Stored entries:

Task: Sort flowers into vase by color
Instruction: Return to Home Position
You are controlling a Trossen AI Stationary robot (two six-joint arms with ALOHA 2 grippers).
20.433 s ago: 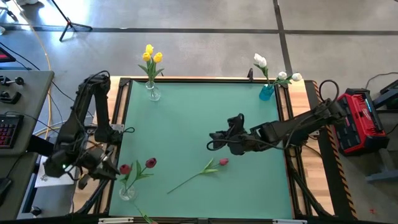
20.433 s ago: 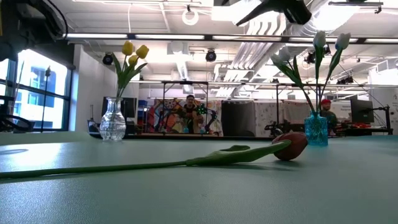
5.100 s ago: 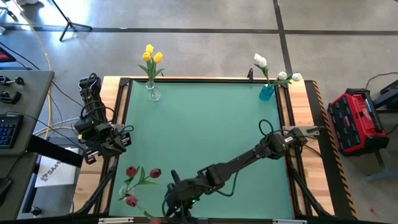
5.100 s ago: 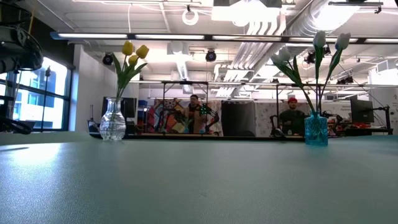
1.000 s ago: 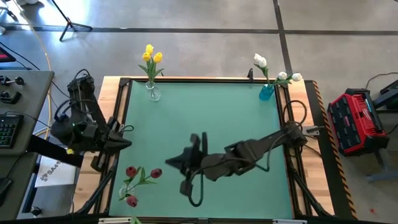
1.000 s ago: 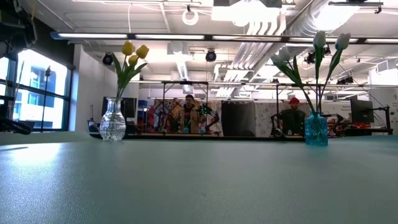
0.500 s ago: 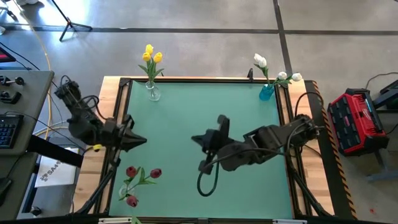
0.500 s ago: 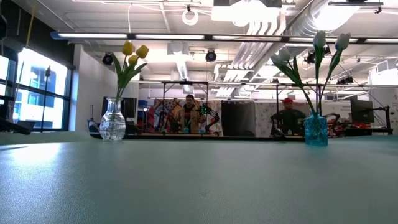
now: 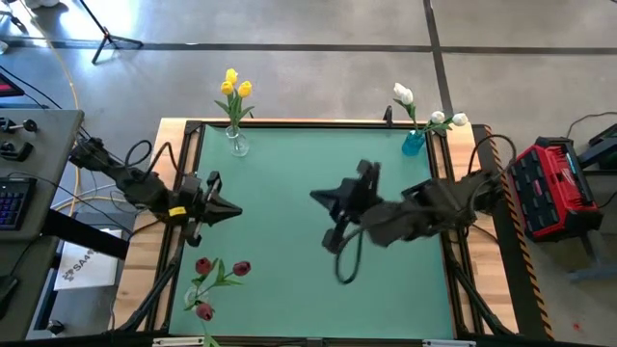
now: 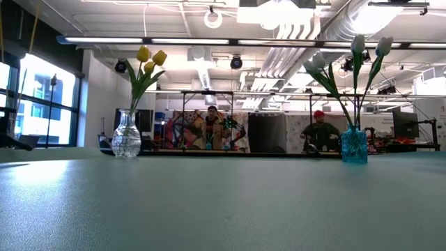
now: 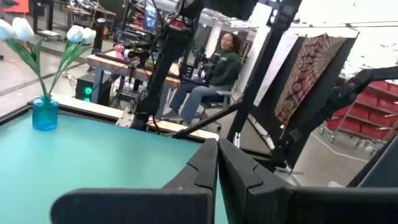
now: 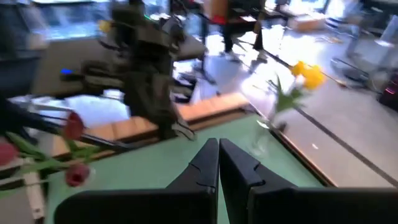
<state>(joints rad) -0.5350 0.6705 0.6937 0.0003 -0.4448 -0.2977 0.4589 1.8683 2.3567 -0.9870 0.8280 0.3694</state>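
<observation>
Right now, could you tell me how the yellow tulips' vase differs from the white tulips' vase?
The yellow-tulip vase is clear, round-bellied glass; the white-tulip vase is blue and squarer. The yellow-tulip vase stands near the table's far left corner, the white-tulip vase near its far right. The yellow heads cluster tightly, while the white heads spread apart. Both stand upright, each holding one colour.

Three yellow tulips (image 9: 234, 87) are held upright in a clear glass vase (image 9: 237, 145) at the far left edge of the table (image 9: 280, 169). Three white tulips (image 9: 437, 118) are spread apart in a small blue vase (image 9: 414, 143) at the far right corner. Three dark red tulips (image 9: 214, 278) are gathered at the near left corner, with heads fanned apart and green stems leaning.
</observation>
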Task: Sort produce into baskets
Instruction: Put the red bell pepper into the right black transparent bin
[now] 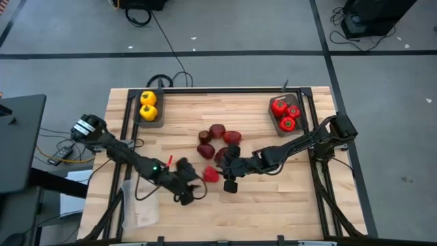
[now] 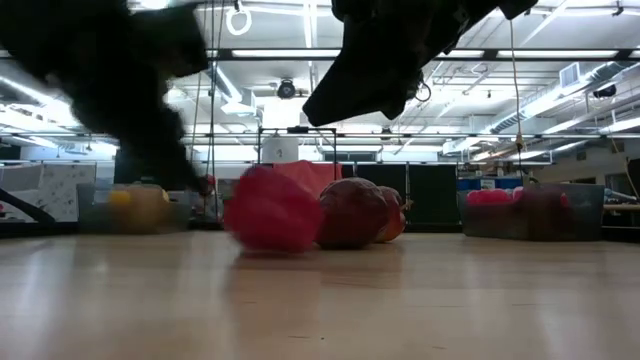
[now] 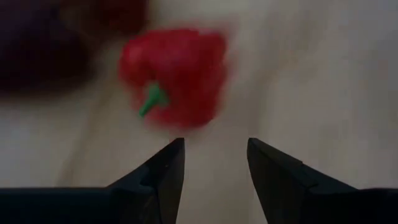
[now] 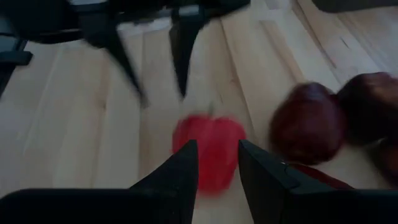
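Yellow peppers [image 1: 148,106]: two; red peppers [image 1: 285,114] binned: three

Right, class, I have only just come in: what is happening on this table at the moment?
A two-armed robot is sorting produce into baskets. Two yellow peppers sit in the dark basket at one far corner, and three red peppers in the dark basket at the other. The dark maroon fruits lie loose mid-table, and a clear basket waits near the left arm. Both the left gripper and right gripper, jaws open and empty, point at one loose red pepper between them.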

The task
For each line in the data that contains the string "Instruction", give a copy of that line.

The completed task
Instruction: Return to Home Position
Instruction: Put the red bell pepper into the right black transparent bin

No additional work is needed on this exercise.